Typically, our flexible accommodation will be rented, per night, at a 137 percent premium over unfurnished. So, if an unfurnished apartment costs $4,000 a month, the exact same apartment if I could do that overnight, I could probably get about $9,000. This allows owners to get out of certain situations. In California, we should look and consider allowing shorter tenures because this is a mechanism that will allow some owners to generate cash to pay off their debts.

Who are the renters of furnished apartments?

Furniture has become such a cheap commodity that the cost of moving that furniture may be greater than the value of the furniture when its value depreciates. So it doesn’t make sense for a lot of renters anymore. Why would you want to be responsible for moving your furniture? Most damage occurs while moving furniture. Why not have someone set it up for you, and you can move from city to city?

We see that people want flexibility and mobility.

Are there certain markets that are more interested in furnished units?

We have about 1,000 units furnished right now, and about half of them are what we call medium length, which is more than 90 days. These clients are found across the board in almost every city. People just want convenience like, “I just want to sign my lease, and everything’s in it, and I just bring my suitcase. I can stay there three or four days a week, and I can leave, and when I’m done with the lease, I don’t have to worry about Furniture or packing all things.

I think housing is changing. People don’t stay for 12 months. We’ve seen this disruption in music. We all had CDs when we thought we had to have music. Now, I don’t think any of us have any music.

The same thing happens with housing. We have a relationship and partnership with Airbnb that allows us to do that — not in San Francisco because it’s restricted — but in other cities, we see residents saying, “Wow, this makes sense, because not only do I not have to move my furniture, I can get rent paid when I’m not there.” I think we’re seeing people paying attention to the deficiencies in housing.

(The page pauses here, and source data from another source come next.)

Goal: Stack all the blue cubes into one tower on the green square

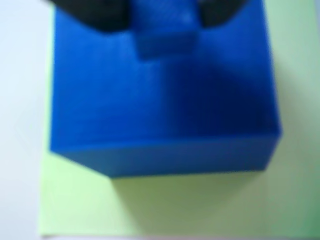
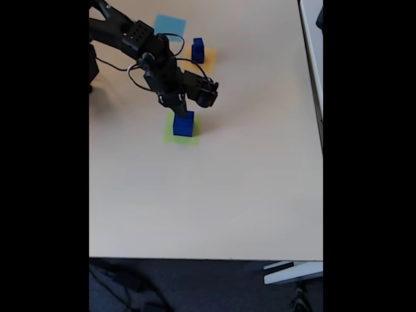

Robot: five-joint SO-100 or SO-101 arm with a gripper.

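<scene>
Wrist view: a large blue cube sits on the green square.
Pincer: closed on a smaller cube, held against the large cube's top.
Fixed view: a third cube waits on an orange square, well apart on the surface.
Step advice: centre the smaller cube, seat it flat, then open gently and lift straight up.
</scene>
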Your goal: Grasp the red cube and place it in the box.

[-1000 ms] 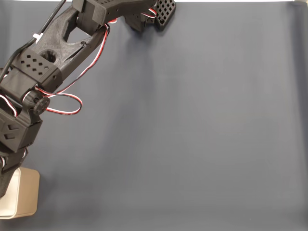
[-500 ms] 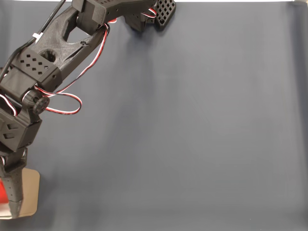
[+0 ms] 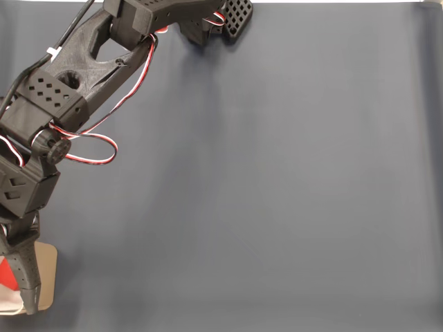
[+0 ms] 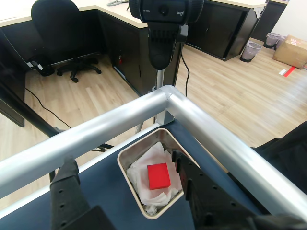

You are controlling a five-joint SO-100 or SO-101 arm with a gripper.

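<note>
In the wrist view the red cube (image 4: 158, 176) lies on crumpled white paper inside the beige box (image 4: 125, 168), which sits in the table's corner. My gripper (image 4: 123, 162) hangs above the box, open, with one black finger (image 4: 67, 191) on the left and the other finger (image 4: 189, 184) on the right; neither touches the cube. In the fixed view the arm (image 3: 76, 76) reaches down the left side to the box (image 3: 47, 277) at the bottom-left corner. There the red cube (image 3: 5, 273) shows beside a black finger (image 3: 22, 277).
A dark blue mat (image 3: 277, 194) covers the table in the fixed view. In the wrist view a silver rail (image 4: 201, 124) frames the table corner beside the box. A webcam (image 4: 163, 19) stands on a pole behind the rail. Beyond are an office floor and a chair (image 4: 60, 28).
The fingers have spread apart over the box. The red cube, hidden a second ago, now lies uncovered inside the box. The rest of the arm has not moved.
</note>
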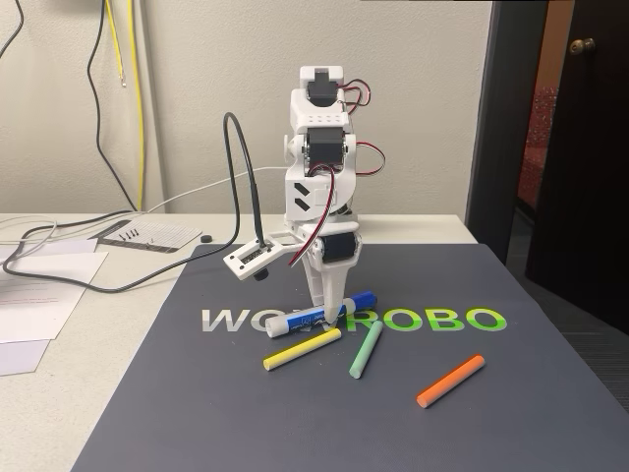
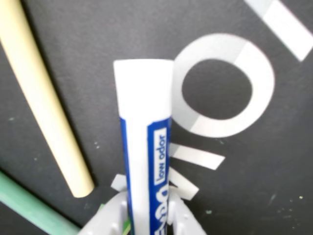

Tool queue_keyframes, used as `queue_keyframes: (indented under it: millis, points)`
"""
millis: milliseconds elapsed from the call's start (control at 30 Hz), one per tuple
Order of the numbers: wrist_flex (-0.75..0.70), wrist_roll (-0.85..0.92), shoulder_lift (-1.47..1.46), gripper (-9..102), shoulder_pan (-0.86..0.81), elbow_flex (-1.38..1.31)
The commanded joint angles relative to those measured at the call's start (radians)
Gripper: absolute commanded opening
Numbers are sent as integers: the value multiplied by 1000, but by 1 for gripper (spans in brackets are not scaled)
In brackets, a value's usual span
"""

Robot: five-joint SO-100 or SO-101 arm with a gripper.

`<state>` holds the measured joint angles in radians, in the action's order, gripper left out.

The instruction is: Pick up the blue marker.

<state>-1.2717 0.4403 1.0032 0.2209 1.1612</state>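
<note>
In the wrist view I see my gripper [image 2: 146, 218] at the bottom edge, its jaws closed around the marker [image 2: 145, 127], whose white end points up the frame; its cap is cut off. In the fixed view, mid-frame, my arm [image 1: 316, 167] stands folded, pointing straight down at the mat [image 1: 491, 413]; the fingertips there are hard to make out.

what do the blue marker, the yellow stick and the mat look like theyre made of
Blue marker: likely smooth plastic, a glossy white barrel with a printed blue label reading "low odor".
Yellow stick: pale and matte with a rounded end; could be chalk, plastic or painted wood, the look leaves it open.
Mat: dark grey, dull, non-reflective surface with printed letters, possibly rubber or fabric.
Gripper: white matte plastic, seemingly 3D-printed.
</note>
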Motion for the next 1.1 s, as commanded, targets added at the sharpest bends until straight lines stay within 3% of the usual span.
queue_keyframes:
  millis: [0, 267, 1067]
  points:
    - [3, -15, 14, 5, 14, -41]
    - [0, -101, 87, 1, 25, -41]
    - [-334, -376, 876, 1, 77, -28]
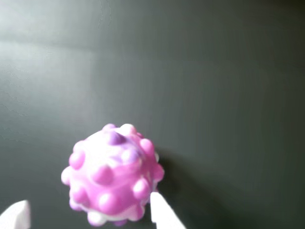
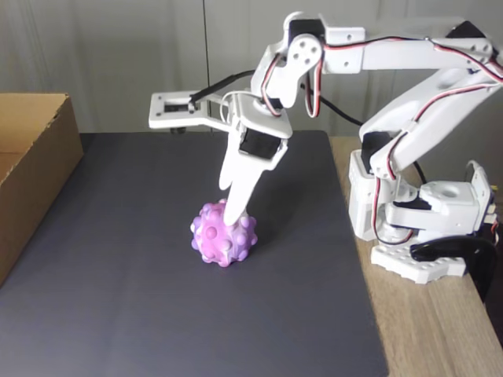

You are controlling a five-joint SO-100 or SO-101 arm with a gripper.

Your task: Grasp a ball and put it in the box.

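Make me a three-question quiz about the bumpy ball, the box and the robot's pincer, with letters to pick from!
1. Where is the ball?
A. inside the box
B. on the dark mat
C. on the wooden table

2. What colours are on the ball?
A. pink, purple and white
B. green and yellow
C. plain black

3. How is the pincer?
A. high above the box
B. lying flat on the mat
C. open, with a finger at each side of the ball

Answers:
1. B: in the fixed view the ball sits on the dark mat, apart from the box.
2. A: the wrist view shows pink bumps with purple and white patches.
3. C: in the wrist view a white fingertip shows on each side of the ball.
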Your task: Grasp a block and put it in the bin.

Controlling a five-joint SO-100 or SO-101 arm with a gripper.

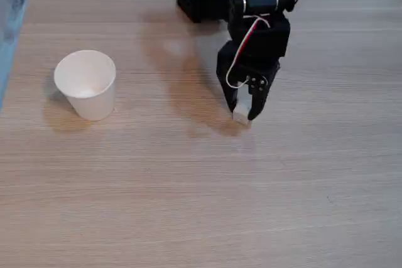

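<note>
In the fixed view I judge the task to be at its first stage, the grasp. The cup [86, 84] stands upright on the left of the worktop [201, 205], and what I can see of its inside looks empty. The block [240, 116] is well apart from it, off to the right, low at the worktop surface; I cannot tell whether it rests there or is a touch lifted. So nothing is in the cup yet, and the lift, the carry across to the left and the drop all remain.

My pincer [245, 112] points straight down over the block. Its fingers are drawn close, with only a narrow gap between the tips, and the block sits in that gap at the very ends. It looks to me as though both tips touch the block's sides, so I take it as gripped, though the hold is shallow. The arm's shadow falls to the left of the block. A white and red cable [242, 51] loops down the wrist.
</note>
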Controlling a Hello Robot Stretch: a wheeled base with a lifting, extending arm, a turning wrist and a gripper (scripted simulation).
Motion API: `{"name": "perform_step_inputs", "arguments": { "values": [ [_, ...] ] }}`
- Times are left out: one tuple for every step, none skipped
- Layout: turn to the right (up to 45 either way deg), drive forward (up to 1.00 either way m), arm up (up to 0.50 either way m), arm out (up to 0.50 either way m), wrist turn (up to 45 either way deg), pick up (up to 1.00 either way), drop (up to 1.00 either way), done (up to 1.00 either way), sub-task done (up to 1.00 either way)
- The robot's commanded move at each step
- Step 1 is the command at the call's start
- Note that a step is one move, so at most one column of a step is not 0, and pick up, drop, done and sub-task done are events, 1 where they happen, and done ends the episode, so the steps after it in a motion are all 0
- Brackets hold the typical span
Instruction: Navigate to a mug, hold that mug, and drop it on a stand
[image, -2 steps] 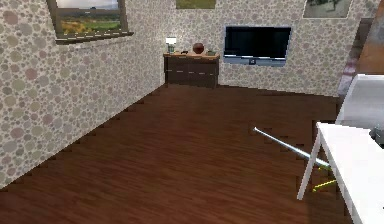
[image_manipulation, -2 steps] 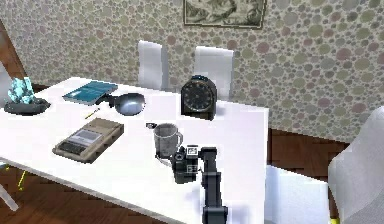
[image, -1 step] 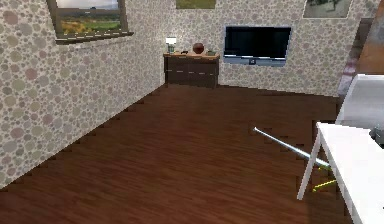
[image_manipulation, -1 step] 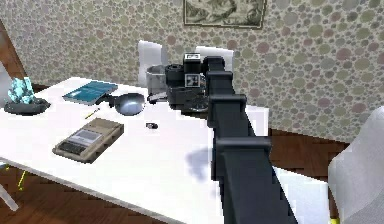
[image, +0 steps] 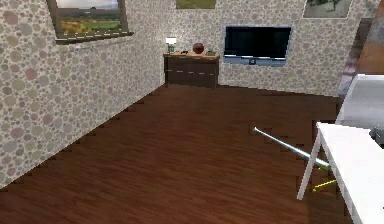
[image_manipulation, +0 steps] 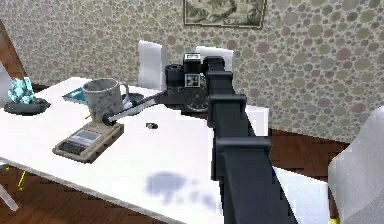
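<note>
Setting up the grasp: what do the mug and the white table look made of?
Mug: probably glazed ceramic, going by its mottled grey surface and dull sheen; painted metal is possible. Table: smooth white top, likely laminate or painted wood, since it is uniform and shows no grain.

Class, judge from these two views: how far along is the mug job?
Done: the robot is at the table where the mug stands. In hand: the arm reaches out, jaws near the mug; a hold cannot be told. Left: lifting it and dropping it on a stand, perhaps the dark one far ahead.
</note>
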Motion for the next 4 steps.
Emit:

We’ve seen that some of the pandemic-era hotspots have subsided. What to see in Denver, Nashville and Austin?

We continue to see a lot of interest in Denver. I think Denver is one of those great cities, and it’s in the middle of the United States, so you can have four seasons. We’re definitely seeing a lot of activity there. Our community in Nashville is doing very well. This is more than a passing demographic. Our properties in Austin are also doing well.

We’ve all read in the press that people have moved out of California, but I’ve lived in California all my life, and I’m not sure there’s anywhere else I’d live. I mean earthquakes and fires, I get that, but there’s something magical about the state – especially in San Francisco.